Exercise in exact copying: restate word for word only the lines below from the one containing "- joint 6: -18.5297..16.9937" through the one containing "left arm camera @", omitting any pictures.

....

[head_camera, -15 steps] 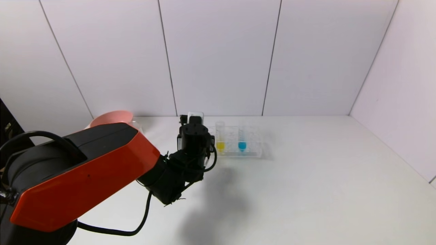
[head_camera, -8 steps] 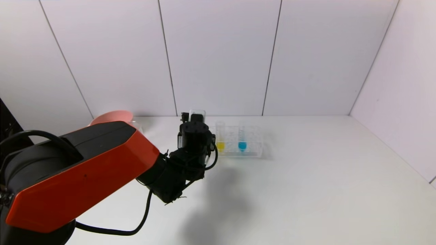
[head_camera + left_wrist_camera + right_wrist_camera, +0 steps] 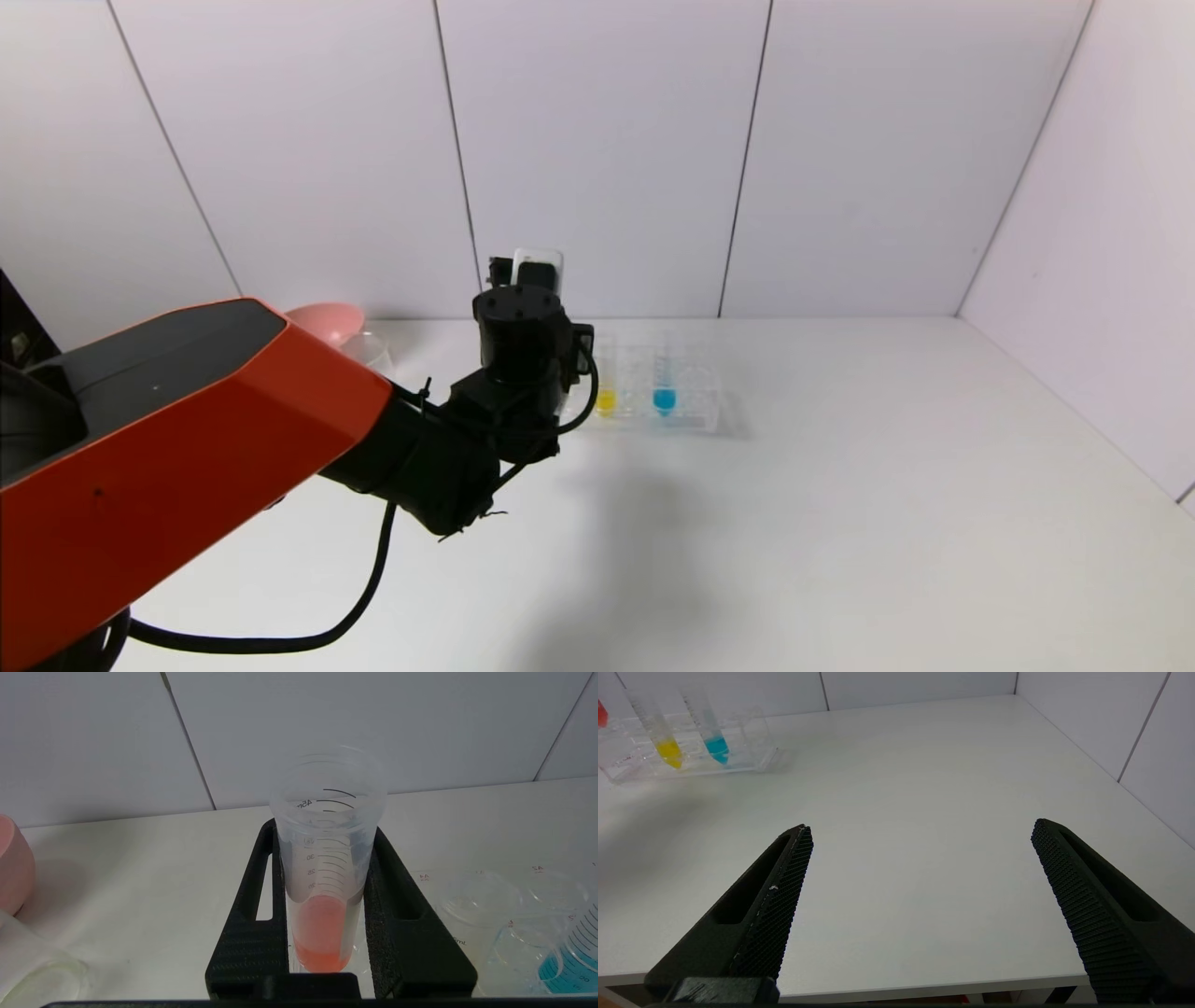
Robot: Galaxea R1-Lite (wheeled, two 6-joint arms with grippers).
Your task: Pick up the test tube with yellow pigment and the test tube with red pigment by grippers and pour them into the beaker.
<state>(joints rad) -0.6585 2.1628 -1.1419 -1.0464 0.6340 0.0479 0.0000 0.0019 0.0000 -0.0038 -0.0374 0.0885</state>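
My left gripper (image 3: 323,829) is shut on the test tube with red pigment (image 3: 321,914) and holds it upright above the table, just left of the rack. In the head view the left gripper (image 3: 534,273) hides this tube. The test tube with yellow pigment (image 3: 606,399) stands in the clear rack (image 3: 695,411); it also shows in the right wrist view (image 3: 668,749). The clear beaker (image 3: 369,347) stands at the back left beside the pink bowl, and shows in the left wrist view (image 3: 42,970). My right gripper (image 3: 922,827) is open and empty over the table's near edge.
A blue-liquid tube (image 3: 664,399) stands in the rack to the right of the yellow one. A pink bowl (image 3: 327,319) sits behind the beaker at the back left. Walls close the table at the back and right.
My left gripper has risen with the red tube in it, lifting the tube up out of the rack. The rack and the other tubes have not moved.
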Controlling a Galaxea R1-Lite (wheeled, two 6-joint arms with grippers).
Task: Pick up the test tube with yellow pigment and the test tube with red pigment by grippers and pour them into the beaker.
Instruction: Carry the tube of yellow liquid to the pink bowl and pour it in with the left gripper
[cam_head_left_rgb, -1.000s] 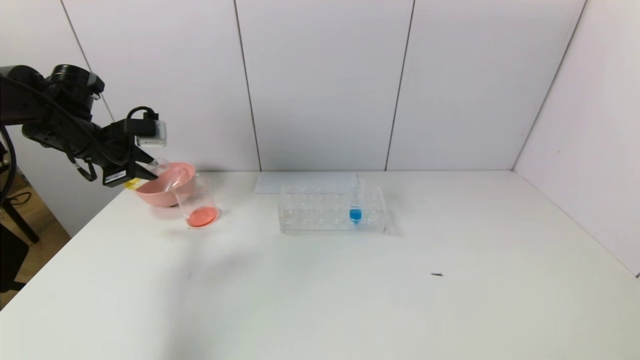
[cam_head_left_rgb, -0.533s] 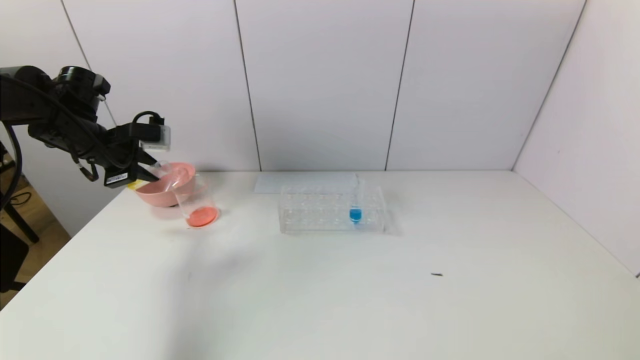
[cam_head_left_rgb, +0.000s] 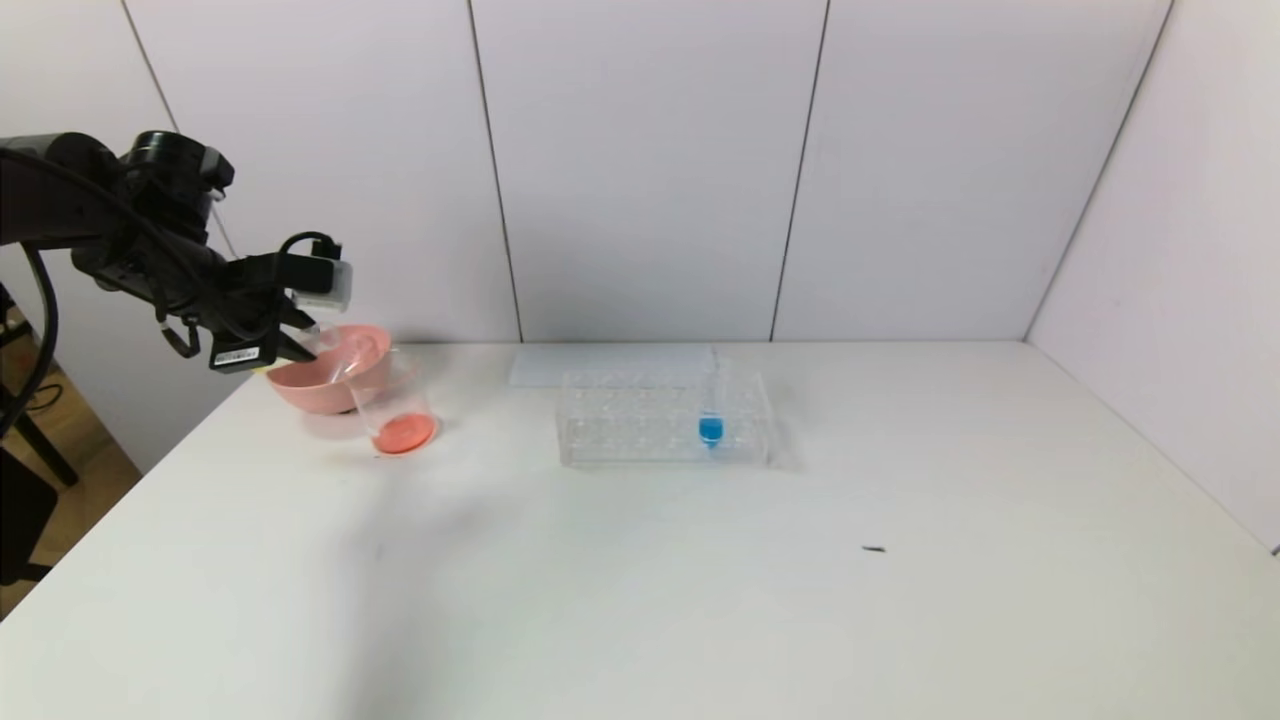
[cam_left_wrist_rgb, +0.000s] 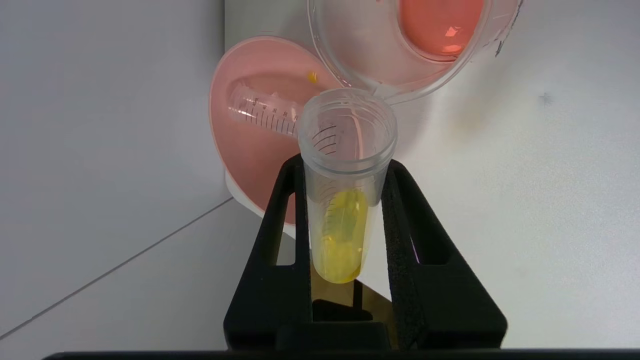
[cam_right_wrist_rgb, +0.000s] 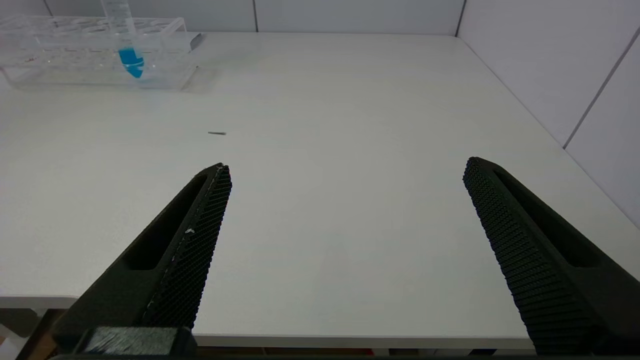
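Left claw (cam_left_wrist_rgb: 345, 170) clenched on the test tube with yellow pigment (cam_left_wrist_rgb: 344, 200).
Tube mouth tilted near the beaker (cam_left_wrist_rgb: 415, 45); right claw (cam_right_wrist_rgb: 345, 175) released above the counter (cam_right_wrist_rgb: 320, 100).

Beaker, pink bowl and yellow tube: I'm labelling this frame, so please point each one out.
beaker (cam_head_left_rgb: 404, 433): head view, on its red-filled bottom.
pink bowl (cam_head_left_rgb: 312, 392): head view, on its outer wall.
test tube with yellow pigment (cam_left_wrist_rgb: 340, 235): left wrist view, on the yellow liquid.

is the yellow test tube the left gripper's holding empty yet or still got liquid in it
Not empty. In the left wrist view the yellow test tube, clamped in the left gripper, holds yellow liquid at its bottom.
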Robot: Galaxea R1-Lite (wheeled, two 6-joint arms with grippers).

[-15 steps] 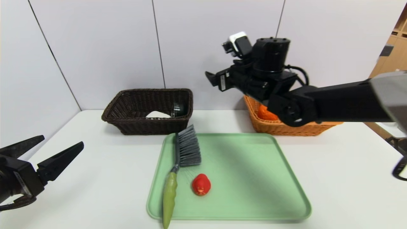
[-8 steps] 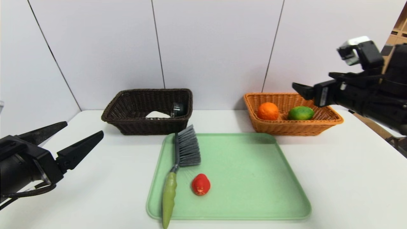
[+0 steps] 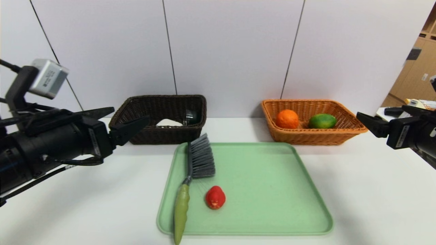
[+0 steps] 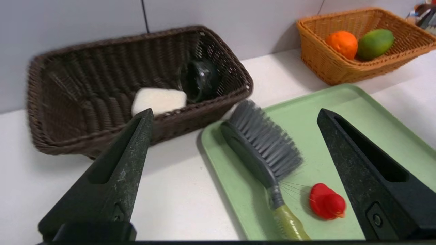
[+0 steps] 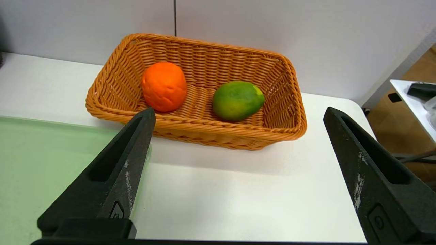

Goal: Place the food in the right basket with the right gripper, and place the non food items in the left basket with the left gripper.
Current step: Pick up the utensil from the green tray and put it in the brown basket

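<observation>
Sorting is half done: orange (image 3: 287, 119) and green fruit (image 3: 322, 120) sit in the right basket (image 3: 354, 131) at the desk's back right; white bar (image 3: 169, 122) and glass cup (image 3: 190, 116) lie in the left basket (image 3: 136, 132) at back centre-left. Brush (image 3: 196, 170) and red toy (image 3: 215, 197) remain on the green tray (image 3: 272, 190), brush along its left edge with the handle overhanging the front rim, toy just beside the handle.

Left gripper (image 3: 131, 120) hovers above the desk near the left basket's front-left corner, fingers spread wide, empty. Right gripper (image 3: 369, 124) is parked off the right basket's right end, also spread, empty.

Next step looks like a left-arm pick. Suggest coming straight down over the toy, jaws straddling it, clear of the brush handle. For the brush, grip across the neck, not the bristles.
</observation>
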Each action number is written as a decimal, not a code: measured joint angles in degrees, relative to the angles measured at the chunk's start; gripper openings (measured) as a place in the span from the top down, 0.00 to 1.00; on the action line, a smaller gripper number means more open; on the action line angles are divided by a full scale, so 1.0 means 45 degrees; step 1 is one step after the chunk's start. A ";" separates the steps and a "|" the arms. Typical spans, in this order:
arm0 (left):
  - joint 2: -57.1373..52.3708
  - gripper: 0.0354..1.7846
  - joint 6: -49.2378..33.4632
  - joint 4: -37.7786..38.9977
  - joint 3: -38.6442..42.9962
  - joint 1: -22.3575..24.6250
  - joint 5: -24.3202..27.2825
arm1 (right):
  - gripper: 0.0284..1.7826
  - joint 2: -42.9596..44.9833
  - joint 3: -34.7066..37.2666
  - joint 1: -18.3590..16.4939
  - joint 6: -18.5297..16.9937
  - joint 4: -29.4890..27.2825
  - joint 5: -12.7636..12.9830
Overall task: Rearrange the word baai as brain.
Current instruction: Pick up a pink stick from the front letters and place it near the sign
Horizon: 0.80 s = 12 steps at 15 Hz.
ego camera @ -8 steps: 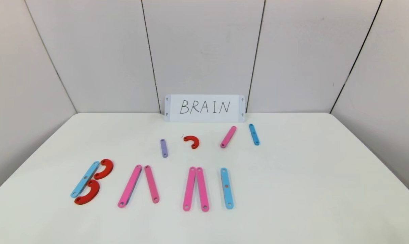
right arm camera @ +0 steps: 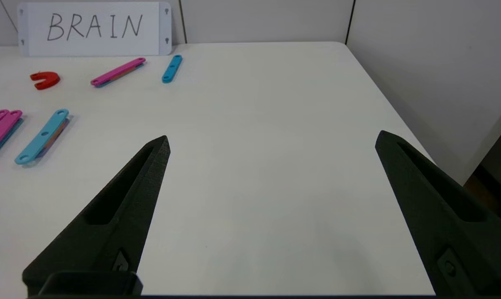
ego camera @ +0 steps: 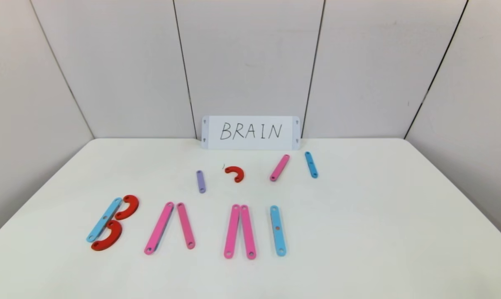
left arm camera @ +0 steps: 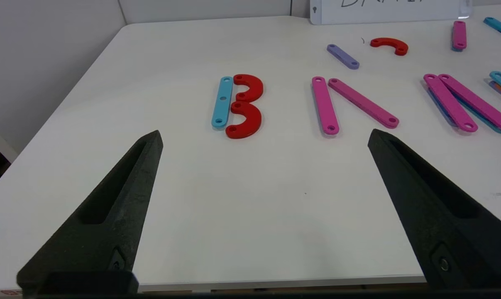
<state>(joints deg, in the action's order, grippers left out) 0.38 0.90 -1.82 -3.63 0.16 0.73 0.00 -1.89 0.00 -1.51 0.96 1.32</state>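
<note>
The word lies in a row near the table's front. Its B is a blue strip [ego camera: 104, 219] with two red half-rings [ego camera: 128, 207]. Then come two pink strips [ego camera: 159, 228] meeting at the top, two pink strips [ego camera: 240, 231] side by side, and a blue strip [ego camera: 277, 230]. Spare pieces lie behind: a purple strip [ego camera: 201, 181], a red half-ring [ego camera: 235, 173], a pink strip [ego camera: 279, 167] and a short blue strip [ego camera: 311, 164]. My left gripper [left arm camera: 265, 137] is open and empty, short of the B [left arm camera: 238, 106]. My right gripper [right arm camera: 272, 139] is open and empty over bare table, right of the blue strip [right arm camera: 41, 136]. Neither gripper shows in the head view.
A white card [ego camera: 250, 132] with handwritten BRAIN stands against the back wall. The white table [ego camera: 379, 216] has rounded far corners and grey wall panels behind and at both sides. Its front edge [left arm camera: 275, 280] lies just under my left gripper.
</note>
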 joint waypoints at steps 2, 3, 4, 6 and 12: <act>0.0431 0.03 -0.0014 -0.0274 -0.0864 -0.0014 0.0000 | 0.03 -0.0138 -0.0962 0.0000 0.0000 -0.0263 -0.0122; 0.0815 0.03 -0.0024 -0.0317 -0.1330 -0.0014 -0.0011 | 0.03 -0.0398 -0.1558 0.0000 0.0000 -0.0366 -0.0152; 0.1325 0.03 -0.0019 -0.0325 -0.1910 -0.0014 -0.0005 | 0.03 -0.0788 -0.2232 0.0000 -0.0005 -0.0396 -0.0171; 0.2471 0.03 -0.0030 -0.0347 -0.3216 -0.0019 0.0024 | 0.03 -0.1929 -0.3841 0.0005 -0.0005 -0.0471 -0.0244; 0.7117 0.03 0.0111 -0.0962 -0.7285 -0.0005 0.0095 | 0.03 -0.6903 -0.8076 0.0022 -0.0011 -0.0536 -0.0672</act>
<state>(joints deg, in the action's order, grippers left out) 32.40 1.40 -6.14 -36.41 0.13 1.16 -31.06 -38.23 0.10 -1.56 -1.45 -1.71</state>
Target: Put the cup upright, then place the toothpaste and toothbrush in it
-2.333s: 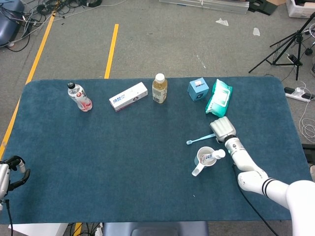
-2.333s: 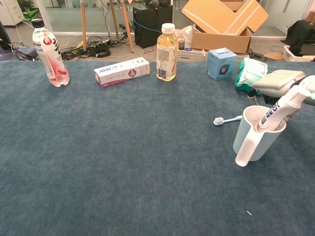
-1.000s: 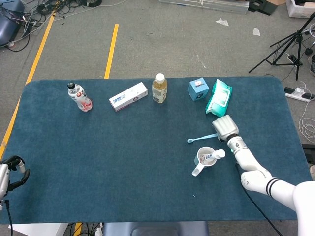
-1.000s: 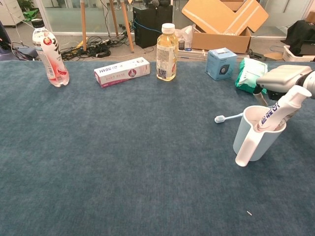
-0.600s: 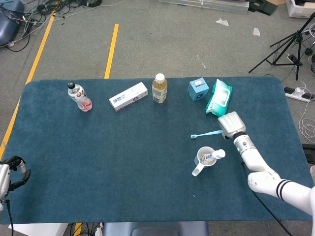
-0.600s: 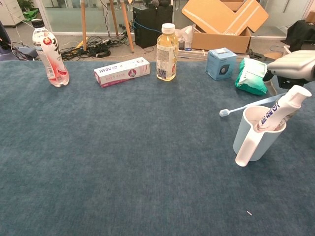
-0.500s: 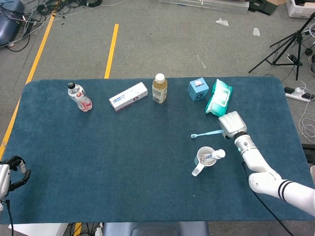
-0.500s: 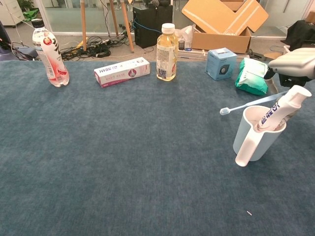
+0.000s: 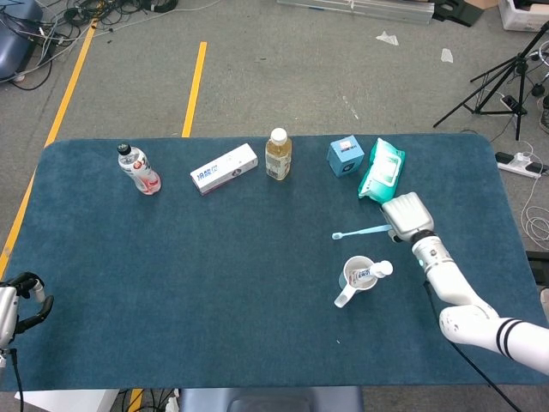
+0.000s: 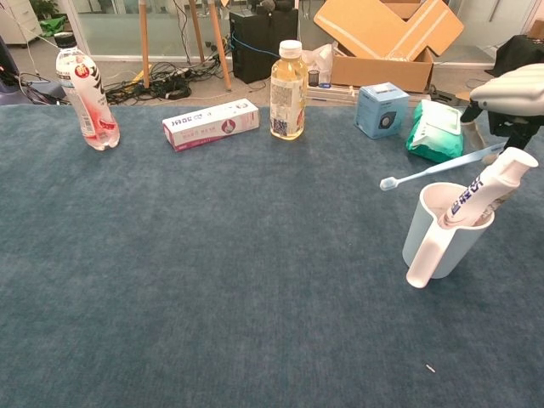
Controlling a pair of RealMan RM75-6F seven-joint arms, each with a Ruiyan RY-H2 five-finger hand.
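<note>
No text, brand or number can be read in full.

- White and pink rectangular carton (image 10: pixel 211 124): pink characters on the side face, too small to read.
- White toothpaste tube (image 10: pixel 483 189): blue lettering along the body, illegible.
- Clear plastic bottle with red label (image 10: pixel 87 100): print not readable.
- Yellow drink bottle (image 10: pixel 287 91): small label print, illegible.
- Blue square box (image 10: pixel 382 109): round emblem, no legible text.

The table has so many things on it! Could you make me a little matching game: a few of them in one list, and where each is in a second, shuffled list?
Things:
1. toothbrush
2. toothpaste
3. cup
4. yellow drink bottle

Places:
A. standing upright on the table, handle towards us
B. held in the right hand, off the table
C. between the long box and the blue box
D. leaning inside the cup

Pairs: 1-B, 2-D, 3-A, 4-C
</note>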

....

**Solution to this exercise**
  - joint 6: -18.5297..16.9937
  - joint 4: -29.4890..27.2825
  - joint 5: -12.7636..12.9830
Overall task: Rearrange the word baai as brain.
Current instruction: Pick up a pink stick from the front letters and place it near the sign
Horizon: 0.80 s = 12 steps at 15 Hz.
ego camera @ -8 steps: 
right arm camera @ +0 steps: 
ego camera @ +0 steps: 
left arm camera @ +0 steps: 

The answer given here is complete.